Required work | For each line of the data below that holds "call", copy the line.

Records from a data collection
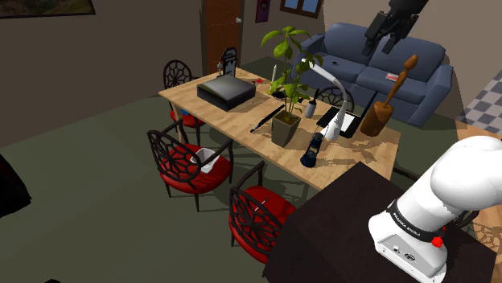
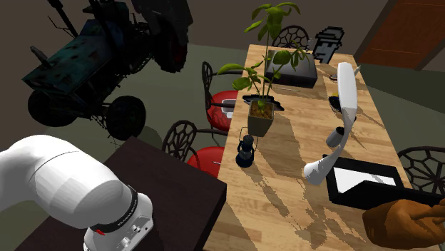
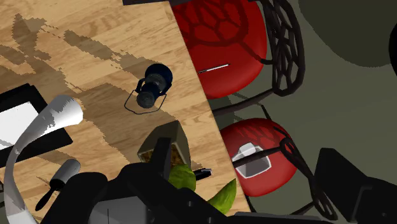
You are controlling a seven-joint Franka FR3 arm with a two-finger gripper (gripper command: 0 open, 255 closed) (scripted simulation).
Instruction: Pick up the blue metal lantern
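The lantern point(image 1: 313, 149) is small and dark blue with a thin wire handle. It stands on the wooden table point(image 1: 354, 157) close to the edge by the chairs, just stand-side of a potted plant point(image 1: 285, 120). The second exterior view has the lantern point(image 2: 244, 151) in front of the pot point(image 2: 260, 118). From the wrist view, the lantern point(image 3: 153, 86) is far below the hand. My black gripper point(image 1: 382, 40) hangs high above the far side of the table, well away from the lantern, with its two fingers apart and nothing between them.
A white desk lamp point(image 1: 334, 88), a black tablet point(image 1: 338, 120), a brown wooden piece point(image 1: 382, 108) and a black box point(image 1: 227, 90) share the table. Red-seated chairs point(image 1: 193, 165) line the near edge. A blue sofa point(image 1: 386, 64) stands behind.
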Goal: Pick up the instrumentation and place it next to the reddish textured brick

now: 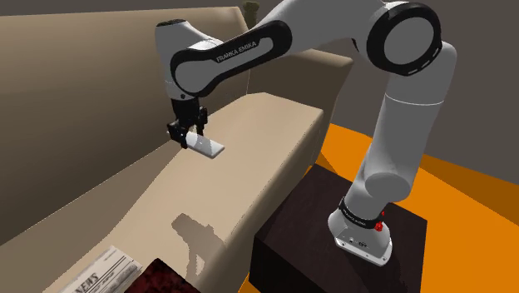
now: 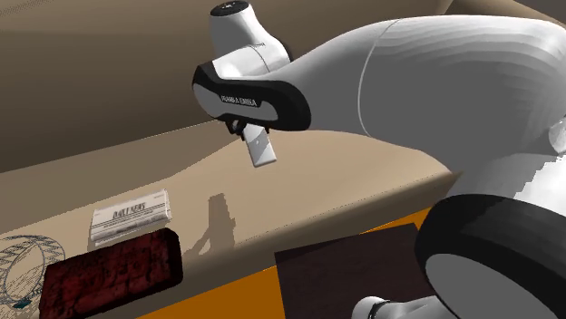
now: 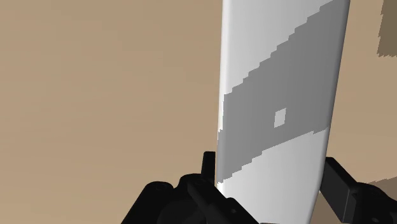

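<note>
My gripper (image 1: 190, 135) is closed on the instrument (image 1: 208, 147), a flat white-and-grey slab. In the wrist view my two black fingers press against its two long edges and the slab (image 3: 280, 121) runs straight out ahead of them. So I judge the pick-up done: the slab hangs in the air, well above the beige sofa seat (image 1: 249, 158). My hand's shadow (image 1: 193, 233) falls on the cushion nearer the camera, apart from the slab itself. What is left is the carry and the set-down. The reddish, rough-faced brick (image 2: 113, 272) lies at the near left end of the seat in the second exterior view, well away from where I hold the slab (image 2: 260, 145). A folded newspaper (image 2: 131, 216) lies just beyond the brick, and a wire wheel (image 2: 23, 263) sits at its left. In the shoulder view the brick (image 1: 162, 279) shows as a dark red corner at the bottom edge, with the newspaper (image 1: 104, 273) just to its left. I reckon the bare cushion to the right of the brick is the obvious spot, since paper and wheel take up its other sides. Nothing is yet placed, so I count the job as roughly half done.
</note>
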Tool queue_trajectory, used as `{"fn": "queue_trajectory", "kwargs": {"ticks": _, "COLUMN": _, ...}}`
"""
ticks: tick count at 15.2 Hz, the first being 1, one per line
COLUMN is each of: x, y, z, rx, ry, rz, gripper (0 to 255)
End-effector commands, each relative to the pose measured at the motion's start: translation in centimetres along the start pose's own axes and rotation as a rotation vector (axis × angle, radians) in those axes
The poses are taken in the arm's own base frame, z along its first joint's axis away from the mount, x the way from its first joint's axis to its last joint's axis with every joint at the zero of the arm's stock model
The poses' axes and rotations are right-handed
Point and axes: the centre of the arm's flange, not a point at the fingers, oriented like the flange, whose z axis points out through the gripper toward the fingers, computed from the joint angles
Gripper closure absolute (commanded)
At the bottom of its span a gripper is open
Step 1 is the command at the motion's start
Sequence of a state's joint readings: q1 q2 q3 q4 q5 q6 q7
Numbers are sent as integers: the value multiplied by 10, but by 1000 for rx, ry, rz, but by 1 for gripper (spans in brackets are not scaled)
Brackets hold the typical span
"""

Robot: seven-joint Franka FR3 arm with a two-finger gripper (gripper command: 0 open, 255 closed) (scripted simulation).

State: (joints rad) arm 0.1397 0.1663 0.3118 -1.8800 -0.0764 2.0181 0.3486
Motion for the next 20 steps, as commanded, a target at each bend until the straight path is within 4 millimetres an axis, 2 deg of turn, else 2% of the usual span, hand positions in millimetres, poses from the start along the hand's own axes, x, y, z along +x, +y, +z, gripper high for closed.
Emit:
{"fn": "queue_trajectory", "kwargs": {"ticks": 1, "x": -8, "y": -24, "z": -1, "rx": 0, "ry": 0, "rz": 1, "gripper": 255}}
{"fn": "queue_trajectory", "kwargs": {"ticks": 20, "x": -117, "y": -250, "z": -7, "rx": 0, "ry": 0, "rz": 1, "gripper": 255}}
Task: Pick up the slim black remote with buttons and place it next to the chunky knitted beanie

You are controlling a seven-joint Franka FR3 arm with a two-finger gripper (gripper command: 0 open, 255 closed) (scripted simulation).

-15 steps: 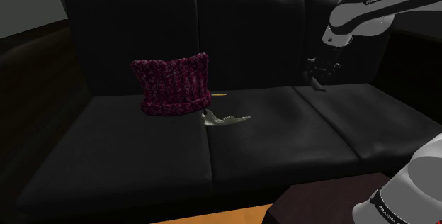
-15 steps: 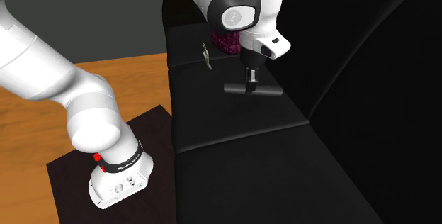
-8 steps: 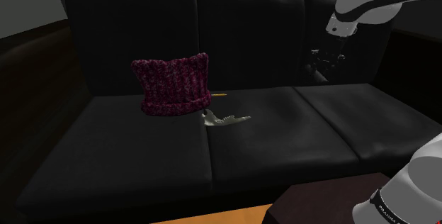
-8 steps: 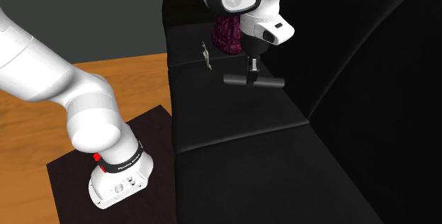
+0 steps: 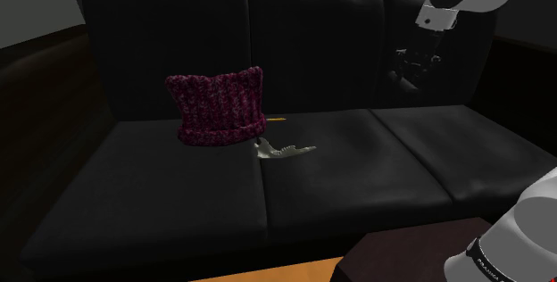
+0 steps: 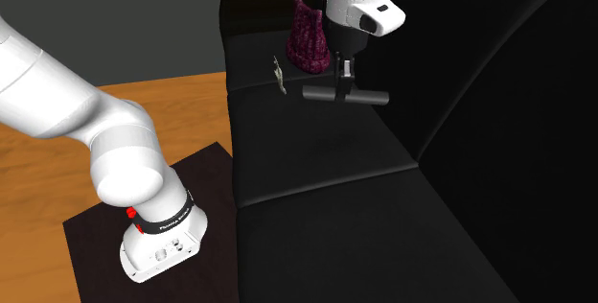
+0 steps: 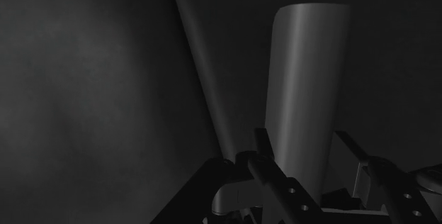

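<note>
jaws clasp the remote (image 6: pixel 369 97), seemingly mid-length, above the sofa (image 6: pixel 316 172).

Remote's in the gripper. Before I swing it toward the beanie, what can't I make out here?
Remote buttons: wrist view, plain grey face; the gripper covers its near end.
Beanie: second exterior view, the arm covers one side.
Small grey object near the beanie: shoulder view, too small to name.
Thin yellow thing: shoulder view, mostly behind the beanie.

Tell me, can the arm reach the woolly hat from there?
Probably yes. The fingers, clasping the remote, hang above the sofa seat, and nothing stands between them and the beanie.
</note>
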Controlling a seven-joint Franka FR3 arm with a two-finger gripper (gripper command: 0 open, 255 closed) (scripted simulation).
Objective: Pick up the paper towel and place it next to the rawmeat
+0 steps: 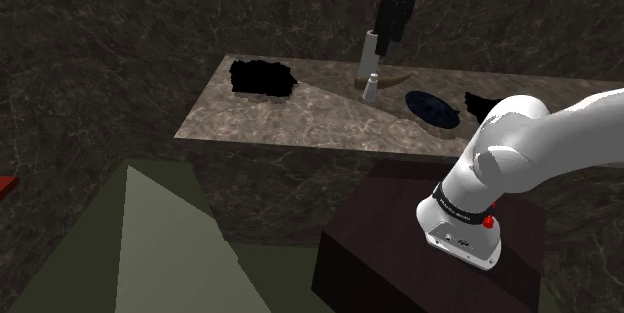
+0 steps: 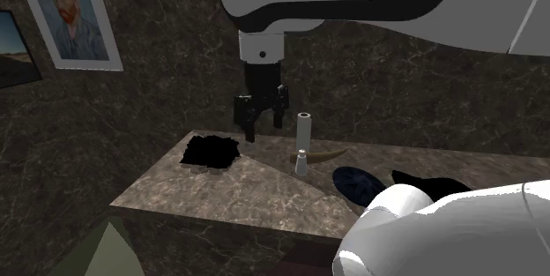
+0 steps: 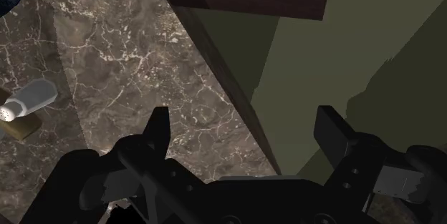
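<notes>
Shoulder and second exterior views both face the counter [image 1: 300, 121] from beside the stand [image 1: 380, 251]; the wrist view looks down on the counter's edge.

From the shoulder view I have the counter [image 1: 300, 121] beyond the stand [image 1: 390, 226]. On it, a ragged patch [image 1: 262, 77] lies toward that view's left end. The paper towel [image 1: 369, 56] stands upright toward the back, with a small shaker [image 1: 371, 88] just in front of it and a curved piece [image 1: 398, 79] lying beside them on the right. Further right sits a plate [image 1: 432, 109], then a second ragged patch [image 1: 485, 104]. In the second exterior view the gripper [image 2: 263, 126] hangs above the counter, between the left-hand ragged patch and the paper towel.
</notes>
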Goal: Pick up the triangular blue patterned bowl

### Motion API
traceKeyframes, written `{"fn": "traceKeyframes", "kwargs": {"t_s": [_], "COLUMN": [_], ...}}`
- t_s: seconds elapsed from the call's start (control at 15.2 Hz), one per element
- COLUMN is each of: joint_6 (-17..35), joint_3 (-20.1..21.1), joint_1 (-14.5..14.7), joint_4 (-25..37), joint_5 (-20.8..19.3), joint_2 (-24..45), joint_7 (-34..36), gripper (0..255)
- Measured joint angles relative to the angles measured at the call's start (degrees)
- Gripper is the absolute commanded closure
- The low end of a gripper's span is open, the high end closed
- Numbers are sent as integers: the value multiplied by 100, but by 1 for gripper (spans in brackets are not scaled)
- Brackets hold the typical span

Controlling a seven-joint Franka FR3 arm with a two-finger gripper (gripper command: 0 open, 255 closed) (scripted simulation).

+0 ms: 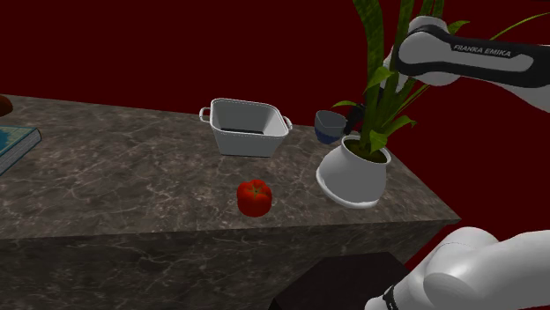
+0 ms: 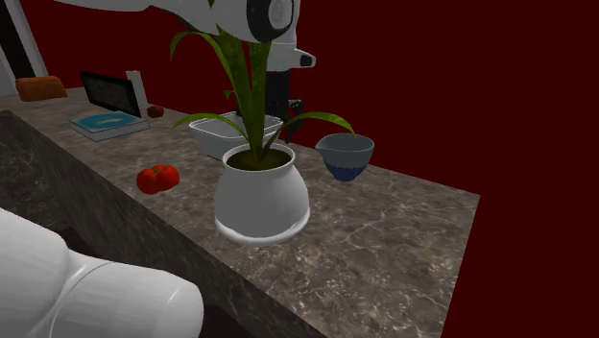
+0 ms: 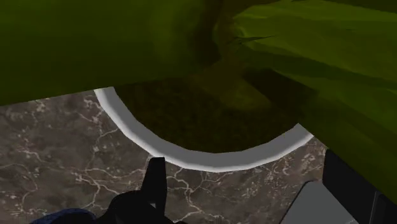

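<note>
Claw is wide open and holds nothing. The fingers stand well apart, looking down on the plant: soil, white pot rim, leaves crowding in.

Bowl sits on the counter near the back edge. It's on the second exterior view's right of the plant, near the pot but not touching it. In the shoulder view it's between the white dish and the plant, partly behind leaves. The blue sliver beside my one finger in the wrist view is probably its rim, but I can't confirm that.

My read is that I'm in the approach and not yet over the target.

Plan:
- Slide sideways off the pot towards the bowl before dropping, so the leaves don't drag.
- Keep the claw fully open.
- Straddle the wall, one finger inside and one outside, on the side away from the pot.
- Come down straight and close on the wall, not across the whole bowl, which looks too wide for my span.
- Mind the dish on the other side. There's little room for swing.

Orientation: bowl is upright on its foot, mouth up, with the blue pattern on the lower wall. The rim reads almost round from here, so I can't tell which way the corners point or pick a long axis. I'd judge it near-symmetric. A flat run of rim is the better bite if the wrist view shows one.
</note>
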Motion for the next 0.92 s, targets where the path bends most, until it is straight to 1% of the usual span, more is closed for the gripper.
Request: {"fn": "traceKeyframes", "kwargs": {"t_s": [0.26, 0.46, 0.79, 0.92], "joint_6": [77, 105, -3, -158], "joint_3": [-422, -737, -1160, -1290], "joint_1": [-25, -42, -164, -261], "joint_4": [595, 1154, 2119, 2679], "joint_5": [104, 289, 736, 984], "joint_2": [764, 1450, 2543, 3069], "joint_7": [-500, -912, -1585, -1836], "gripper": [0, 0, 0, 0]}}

Response to the exercise |
- t_s: seconds elapsed from the call's start (control at 15.2 Hz), one per element
- Measured joint angles relative to the angles measured at the call's start (degrees)

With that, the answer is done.